We’re all familiar with the two most traditional methods – personal loan or dealership finance packages – but thanks to consumer demand and changes in the finance industry these aren’t your only options any more. You’ve actually got a lot more power and choice and there is no single best option; the right one for you will depend on your situation.
Once you've decided on the right type of finance for you, make sure you visit our finance section for a quote - we work with over 21 lenders to give our customers access to over 100 different lending options.
Car finance options
HP (Hire Purchase)
This is the most common form of finance and is typically available on any car up to 10 years old. You make monthly payments and when you finish paying off the loan, the car’s legally yours. If you want to sell beforehand or make any modifications you will probably need to ask permission from the lender first. HP traditionally comes with higher interest rates than personal loans because people with fair or bad credit can also be accepted dependant on circumstances, but there are some deals to be had so it’s worth shopping around.
PCP (Personal Contract Purchase)
PCP is very similar to HP in that you also make monthly payments, however they’re almost always lower because at the end of the term you can either pay a balloon repayment to buy the car or hand the car back. You can lower the price of the car by laying down a deposit, although some finance packages offer you the car without paying anything initially.
At the start of the loan the lender will give you a guaranteed price for what the car will be worth at the end of the term. There will be mileage stipulations and the condition of the car when it is returned needs to meet certain criteria otherwise you could end up incurring charges.
Specialist car finance
Long gone are the days when you would have to walk into a dealership to get a finance deal. There are plenty of online companies that offer car finance, some without needing a mortgage or a good credit rating.
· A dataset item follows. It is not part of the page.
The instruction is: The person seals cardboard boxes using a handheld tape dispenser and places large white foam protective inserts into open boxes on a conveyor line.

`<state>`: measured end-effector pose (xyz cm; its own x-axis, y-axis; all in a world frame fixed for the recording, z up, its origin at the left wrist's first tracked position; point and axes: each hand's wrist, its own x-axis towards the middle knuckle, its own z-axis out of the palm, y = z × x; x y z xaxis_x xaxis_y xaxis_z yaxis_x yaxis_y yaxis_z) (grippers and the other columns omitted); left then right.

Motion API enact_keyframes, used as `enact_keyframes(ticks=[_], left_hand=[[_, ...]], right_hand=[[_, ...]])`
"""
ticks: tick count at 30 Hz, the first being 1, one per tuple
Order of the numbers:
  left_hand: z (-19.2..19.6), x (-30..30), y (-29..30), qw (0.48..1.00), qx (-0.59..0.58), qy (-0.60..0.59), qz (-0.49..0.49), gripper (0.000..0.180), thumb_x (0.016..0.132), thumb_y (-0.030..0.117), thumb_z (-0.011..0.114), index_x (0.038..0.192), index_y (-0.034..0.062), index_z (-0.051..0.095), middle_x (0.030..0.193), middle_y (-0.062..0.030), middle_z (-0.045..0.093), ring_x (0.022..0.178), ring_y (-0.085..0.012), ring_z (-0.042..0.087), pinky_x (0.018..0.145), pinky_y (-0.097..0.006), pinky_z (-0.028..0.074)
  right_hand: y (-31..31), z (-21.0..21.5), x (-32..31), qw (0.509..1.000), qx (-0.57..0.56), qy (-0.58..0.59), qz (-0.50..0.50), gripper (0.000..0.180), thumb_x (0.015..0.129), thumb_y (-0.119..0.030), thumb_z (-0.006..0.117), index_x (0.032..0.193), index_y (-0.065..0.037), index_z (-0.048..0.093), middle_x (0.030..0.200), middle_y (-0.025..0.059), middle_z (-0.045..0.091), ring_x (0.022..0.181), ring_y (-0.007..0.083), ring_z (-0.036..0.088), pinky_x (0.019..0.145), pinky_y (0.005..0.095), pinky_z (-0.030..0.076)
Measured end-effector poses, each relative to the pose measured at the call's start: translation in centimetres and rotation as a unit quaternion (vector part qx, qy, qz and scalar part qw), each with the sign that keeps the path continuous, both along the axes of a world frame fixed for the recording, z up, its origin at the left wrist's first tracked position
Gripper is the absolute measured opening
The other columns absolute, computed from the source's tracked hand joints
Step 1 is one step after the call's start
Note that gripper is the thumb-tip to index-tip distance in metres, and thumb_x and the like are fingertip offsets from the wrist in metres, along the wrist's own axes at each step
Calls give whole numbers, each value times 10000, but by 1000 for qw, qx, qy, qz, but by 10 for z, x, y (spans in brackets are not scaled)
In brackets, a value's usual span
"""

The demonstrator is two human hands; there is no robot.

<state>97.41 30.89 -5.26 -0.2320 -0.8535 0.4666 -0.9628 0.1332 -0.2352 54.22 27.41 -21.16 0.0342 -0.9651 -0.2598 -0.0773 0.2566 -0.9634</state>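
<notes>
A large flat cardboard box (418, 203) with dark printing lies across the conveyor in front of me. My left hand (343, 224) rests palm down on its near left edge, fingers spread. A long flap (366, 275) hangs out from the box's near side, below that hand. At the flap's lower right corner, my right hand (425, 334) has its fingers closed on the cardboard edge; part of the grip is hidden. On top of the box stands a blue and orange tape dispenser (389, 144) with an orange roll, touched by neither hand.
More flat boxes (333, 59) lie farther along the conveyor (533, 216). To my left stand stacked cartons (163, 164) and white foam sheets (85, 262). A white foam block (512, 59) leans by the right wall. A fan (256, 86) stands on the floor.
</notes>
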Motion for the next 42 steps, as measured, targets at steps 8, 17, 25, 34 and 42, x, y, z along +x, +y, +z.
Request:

Parkers works in partnership with carloans4u. To find out more about getting a loan and an idea of what your monthly repayments could be, click here to head to our dedicated section.
0 percent finance deals
If you have a large deposit to put down on your new car then there is the possibility of getting a 0 percent finance offer. You need to be prepared to pay a big proportion of the total cost as the deposit (usually around 40 percent) while the rest will be in interest-free monthly installments. At the end of the term you will own the car.
Not all manufacturers, dealers or specialist finance companies offer this type of finance so it is worth shopping around.
Have you considered leasing?
Ok so leasing isn’t exactly a finance option but it is similar in that you’ll be making monthly payments in return for getting a car.
Traditionally more popular with businesses, private leasing has its perks, especially if you like to change cars often. You can also have maintenance and servicing built into your monthly cost so you don’t need to worry about forking out for it later.
You do need to specify the mileage though, like PCP, and if you hand the car back and it has gone over the original mileage you stated you will incur charges.